■ **Try it**
Go from the first line below to the one with "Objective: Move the" and print each line exactly.

[Source data]
==========

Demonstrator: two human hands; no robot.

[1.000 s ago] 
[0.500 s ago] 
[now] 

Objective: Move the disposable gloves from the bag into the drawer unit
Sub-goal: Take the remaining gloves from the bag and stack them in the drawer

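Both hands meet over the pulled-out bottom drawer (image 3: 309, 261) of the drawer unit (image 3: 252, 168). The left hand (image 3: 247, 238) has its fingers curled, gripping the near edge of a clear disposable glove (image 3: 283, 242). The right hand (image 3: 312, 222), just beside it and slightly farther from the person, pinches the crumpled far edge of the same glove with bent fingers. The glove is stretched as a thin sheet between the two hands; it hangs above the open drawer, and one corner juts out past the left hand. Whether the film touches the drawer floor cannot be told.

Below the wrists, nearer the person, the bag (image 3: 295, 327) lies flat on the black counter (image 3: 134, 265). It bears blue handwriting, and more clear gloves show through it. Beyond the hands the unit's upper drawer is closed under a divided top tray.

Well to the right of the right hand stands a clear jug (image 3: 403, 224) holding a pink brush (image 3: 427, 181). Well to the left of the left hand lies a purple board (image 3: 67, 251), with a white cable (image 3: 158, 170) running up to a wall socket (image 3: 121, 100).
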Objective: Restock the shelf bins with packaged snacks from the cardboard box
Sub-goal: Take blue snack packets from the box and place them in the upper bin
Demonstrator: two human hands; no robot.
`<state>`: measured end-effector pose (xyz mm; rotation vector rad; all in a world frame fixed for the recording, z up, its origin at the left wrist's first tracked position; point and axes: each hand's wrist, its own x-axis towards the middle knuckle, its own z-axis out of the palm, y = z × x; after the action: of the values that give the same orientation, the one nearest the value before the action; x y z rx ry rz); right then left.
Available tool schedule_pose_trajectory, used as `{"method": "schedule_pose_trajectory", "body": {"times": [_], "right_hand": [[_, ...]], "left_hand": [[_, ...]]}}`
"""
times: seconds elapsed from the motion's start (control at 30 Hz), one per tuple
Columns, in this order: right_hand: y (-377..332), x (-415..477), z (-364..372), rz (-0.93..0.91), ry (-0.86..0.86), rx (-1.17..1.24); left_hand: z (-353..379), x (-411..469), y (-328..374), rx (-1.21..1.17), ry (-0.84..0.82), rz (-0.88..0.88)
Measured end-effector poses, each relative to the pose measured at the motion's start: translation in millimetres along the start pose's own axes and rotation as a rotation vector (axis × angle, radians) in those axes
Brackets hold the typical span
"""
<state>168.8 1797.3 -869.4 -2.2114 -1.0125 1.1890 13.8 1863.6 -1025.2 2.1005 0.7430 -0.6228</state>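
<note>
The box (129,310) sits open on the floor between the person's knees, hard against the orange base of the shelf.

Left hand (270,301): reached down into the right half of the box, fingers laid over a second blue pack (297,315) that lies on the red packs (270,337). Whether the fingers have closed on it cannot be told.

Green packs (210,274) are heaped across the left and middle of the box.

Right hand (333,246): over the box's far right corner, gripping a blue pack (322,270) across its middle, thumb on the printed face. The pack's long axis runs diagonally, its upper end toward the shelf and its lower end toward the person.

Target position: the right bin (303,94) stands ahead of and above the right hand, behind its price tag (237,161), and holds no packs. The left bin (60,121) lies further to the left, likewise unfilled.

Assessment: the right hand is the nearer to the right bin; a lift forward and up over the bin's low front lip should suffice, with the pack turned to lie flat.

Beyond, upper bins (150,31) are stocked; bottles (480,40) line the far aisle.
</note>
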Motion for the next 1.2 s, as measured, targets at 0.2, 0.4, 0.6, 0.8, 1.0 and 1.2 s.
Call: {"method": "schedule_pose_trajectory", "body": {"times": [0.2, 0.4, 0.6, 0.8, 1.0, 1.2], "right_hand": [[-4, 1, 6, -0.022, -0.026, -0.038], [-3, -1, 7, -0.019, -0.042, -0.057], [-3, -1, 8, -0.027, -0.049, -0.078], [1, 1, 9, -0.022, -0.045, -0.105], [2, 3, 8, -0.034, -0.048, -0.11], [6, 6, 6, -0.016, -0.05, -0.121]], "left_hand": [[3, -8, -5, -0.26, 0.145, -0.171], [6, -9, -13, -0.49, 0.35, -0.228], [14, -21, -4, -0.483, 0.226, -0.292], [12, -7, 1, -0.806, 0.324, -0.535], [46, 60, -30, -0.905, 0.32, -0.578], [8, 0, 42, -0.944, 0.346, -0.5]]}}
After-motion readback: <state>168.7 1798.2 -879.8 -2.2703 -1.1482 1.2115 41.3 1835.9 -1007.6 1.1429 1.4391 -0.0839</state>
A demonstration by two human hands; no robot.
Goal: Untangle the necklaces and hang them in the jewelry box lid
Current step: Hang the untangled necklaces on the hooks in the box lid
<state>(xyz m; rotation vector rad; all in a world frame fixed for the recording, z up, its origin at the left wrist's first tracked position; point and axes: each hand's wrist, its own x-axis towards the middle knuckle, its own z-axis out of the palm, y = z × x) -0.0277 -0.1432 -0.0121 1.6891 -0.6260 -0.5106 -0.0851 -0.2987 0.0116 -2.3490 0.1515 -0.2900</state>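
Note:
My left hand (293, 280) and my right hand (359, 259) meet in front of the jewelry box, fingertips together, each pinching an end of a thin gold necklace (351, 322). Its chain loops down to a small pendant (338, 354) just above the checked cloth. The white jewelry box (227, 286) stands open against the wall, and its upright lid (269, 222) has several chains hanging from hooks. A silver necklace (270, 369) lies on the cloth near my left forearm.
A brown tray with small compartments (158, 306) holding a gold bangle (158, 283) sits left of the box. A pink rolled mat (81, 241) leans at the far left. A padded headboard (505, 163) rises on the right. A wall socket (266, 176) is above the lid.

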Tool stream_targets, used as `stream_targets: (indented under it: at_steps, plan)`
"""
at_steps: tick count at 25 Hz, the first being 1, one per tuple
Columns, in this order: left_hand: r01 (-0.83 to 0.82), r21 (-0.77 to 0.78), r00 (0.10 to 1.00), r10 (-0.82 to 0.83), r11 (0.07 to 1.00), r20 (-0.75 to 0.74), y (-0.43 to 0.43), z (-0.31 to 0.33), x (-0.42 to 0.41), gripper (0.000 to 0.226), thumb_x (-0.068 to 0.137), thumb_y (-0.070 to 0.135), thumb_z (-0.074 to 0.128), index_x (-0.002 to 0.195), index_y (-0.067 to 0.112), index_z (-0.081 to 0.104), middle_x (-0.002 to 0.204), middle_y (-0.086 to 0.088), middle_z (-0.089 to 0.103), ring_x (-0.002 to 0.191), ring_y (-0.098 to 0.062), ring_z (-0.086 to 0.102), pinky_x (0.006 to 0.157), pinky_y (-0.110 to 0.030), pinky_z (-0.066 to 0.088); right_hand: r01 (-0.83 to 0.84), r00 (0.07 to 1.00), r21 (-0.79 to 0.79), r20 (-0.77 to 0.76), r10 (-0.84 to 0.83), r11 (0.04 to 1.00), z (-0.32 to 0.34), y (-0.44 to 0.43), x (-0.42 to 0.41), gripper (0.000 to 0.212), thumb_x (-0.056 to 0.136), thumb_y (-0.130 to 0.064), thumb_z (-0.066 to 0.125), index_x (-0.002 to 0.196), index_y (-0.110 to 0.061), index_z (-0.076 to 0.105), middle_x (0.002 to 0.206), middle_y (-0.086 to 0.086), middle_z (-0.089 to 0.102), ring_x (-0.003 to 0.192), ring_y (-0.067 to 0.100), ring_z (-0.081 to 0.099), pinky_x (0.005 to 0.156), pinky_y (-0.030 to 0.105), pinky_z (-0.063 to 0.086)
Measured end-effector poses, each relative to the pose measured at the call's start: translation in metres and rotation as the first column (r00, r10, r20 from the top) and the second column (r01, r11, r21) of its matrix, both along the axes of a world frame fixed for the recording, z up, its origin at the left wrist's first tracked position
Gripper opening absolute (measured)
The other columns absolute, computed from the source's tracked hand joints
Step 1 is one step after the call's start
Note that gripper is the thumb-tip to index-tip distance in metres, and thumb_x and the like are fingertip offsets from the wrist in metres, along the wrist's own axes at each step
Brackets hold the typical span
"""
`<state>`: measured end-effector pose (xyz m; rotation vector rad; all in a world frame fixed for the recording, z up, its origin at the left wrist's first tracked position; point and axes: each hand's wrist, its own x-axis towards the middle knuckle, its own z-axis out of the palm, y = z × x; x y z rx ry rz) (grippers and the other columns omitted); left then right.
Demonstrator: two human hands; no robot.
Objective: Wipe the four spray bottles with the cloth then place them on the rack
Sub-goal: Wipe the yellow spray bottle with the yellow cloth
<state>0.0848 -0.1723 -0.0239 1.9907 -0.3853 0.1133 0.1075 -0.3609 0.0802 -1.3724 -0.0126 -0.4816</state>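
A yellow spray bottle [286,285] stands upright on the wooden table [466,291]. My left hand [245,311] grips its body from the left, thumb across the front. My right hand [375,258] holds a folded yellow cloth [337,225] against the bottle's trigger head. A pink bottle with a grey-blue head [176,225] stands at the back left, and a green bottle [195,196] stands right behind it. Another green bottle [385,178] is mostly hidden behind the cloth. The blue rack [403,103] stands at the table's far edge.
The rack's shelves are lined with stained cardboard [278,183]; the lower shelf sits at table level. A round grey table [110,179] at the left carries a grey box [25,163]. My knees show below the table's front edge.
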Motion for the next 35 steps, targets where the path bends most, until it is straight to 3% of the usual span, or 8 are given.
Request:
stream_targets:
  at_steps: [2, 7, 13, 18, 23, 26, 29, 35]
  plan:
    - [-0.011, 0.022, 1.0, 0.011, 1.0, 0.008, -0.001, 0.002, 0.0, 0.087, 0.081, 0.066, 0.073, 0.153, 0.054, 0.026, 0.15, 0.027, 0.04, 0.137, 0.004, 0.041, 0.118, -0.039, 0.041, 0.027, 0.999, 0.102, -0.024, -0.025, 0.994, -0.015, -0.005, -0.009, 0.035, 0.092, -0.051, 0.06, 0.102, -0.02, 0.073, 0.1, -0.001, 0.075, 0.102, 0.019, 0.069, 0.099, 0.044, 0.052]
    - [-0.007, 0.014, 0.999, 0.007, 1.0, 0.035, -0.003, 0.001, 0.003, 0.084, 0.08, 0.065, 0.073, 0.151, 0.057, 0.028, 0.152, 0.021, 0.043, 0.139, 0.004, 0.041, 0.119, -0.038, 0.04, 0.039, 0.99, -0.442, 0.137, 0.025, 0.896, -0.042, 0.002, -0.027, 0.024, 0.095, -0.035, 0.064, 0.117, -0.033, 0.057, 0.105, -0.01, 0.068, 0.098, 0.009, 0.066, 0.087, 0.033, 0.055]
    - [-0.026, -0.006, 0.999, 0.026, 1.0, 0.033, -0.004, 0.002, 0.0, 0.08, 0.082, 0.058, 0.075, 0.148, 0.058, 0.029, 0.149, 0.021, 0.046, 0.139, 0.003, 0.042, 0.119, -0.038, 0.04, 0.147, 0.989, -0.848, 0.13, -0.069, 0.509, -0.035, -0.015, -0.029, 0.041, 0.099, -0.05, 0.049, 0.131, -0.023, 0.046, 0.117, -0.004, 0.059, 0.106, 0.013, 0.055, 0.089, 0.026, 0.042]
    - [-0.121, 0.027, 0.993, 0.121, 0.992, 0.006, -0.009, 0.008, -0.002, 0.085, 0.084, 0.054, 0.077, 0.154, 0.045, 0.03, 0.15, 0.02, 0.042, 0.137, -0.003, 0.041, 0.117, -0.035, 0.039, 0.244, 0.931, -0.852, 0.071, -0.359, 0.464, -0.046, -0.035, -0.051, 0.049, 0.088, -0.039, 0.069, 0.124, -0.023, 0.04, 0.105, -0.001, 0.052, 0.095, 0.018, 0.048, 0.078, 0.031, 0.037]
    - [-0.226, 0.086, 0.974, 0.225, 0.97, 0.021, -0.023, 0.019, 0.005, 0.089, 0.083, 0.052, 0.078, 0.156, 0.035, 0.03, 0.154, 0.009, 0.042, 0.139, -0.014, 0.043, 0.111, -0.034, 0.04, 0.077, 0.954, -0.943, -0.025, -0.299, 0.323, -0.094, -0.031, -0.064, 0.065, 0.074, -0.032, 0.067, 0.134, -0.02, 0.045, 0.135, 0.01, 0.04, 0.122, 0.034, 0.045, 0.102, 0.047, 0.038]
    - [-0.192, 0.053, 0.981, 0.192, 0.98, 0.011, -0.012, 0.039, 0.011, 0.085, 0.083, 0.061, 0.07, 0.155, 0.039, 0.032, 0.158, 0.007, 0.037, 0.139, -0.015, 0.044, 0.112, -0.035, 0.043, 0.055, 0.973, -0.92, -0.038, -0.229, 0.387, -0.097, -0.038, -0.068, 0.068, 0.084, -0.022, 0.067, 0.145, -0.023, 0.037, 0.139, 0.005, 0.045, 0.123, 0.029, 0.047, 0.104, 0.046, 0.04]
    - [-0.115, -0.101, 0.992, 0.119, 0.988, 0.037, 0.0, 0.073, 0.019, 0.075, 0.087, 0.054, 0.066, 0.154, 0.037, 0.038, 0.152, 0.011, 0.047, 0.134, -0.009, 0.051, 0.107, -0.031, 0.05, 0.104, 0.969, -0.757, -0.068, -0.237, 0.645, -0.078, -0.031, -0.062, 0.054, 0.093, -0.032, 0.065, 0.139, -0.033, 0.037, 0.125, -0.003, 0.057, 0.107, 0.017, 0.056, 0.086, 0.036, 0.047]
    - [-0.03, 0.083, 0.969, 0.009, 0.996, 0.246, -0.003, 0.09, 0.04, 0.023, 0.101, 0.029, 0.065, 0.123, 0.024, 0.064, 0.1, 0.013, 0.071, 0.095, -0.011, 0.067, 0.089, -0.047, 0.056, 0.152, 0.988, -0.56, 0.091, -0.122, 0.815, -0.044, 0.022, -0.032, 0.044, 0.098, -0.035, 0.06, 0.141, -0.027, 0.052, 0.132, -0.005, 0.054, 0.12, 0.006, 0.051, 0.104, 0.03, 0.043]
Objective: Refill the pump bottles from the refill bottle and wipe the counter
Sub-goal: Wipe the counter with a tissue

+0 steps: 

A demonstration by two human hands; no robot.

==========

■ **Written solution**
Demonstrator: two human hands; no robot.

[1.000 s ago] 
[0.500 s ago] 
[now] 

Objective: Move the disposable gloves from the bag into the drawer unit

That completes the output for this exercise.